Second, the limitation being sought by Microsoft relates only to the contents of communications that are protected by a search warrant requirement — not subscriber information already within the reach of the government’s subpoena powers. In fact, the parties agree that Microsoft provided law enforcement with all the non-content subscriber information that the government could have obtained with a grand jury subpoena under Bank of Nova Scotia v. United States. During oral argument in Carpenter, the government conceded that there is a critical distinction between provider transactional records and the contents of customer communications. In an exchange with Justice Sonia Sotomayor about the protections that should be accorded to the contents of email messages, the government stated, “There is a difference between content and routing information that the Court recognized … .” That difference stems from the fact that although routing and other transactional information may fairly be considered business records of the provider itself, the contents of email messages entrusted to the provider by its customers are not. It is, therefore, rational for the Supreme Court to conclude that the contents of customer email messages deserve the protections of a warrant, which have not only a higher standard of proof, but also a narrower territorial reach than a subpoena.
Finally, the law as written already enables the government to gather evidence quickly in emergency situations — even when that involves the contents of email stored abroad.
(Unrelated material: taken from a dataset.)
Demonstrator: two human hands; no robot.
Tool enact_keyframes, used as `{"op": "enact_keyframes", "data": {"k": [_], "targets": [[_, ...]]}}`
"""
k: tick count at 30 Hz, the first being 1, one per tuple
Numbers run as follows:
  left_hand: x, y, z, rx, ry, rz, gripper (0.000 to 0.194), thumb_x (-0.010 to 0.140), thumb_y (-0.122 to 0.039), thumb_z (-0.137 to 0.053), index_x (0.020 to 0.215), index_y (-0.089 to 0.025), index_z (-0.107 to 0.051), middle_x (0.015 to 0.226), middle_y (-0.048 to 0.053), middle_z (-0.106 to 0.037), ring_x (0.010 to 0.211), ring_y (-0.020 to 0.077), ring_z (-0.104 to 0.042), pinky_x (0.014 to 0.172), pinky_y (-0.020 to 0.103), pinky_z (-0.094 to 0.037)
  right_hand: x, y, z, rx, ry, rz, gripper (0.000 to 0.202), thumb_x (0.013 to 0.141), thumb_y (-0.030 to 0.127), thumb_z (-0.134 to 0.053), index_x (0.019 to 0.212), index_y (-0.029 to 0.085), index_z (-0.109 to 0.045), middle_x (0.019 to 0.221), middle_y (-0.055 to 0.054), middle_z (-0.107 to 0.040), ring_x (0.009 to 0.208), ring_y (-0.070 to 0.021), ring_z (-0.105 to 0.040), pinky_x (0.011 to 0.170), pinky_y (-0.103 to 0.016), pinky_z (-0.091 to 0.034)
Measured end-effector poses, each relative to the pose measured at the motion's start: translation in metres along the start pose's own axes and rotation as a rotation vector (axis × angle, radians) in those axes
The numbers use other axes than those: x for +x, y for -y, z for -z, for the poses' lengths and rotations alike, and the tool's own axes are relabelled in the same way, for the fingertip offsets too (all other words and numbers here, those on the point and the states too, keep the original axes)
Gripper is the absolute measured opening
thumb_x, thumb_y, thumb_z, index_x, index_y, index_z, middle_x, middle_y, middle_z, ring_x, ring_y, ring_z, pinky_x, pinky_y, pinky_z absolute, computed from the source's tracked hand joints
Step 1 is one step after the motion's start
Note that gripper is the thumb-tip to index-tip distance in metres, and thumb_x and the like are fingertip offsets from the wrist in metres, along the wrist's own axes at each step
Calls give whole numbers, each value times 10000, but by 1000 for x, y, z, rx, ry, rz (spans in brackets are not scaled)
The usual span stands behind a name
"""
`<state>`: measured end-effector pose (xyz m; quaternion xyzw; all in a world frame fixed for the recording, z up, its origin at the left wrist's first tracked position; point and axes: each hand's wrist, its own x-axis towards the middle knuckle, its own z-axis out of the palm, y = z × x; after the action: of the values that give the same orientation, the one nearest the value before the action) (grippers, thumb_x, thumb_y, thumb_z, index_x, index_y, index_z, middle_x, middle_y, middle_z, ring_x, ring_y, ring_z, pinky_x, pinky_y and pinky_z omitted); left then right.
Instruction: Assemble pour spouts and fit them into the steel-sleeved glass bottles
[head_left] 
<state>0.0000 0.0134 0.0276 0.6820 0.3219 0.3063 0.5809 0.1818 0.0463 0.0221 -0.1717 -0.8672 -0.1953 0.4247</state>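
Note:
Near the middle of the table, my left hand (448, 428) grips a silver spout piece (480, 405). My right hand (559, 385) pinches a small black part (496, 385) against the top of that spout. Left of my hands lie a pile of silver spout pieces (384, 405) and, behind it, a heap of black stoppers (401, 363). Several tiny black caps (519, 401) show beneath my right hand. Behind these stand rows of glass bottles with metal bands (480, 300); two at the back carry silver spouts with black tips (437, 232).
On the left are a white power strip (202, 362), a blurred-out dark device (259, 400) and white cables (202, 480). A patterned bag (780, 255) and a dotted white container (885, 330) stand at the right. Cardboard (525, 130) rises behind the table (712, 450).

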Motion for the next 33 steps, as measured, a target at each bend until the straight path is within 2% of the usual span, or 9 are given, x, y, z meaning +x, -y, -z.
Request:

The SCA currently empowers the government to seek and providers to share information if there is “danger of death or serious physical injury to any person.” Microsoft’s president, Brad Smith, has publicly noted that within 45 minutes of being asked by authorities in Paris, the company collected and disclosed the contents of suspects’ email accounts in the 2015 Charlie Hebdo shooting.
As it has done in recent years, including in United States v. Jones and Riley v. California, the Supreme Court is again examining critical issues around how antiquated statutory frameworks apply to new and emerging technologies. Here, the court should be wary of the potential for unintended conflicts of law stemming from the government’s position that it can unilaterally reach data owned by an EU user stored in an EU data center. Clearly, existing law needs to be revised to weigh properly the government’s need for data stored in foreign cloud locations operated by entities subject to its personal jurisdiction against the need to respect the comity of other sovereign nations. However, the responsibility for crafting a statute that balances such delicate, competing interest rests with Congress, not the Supreme Court.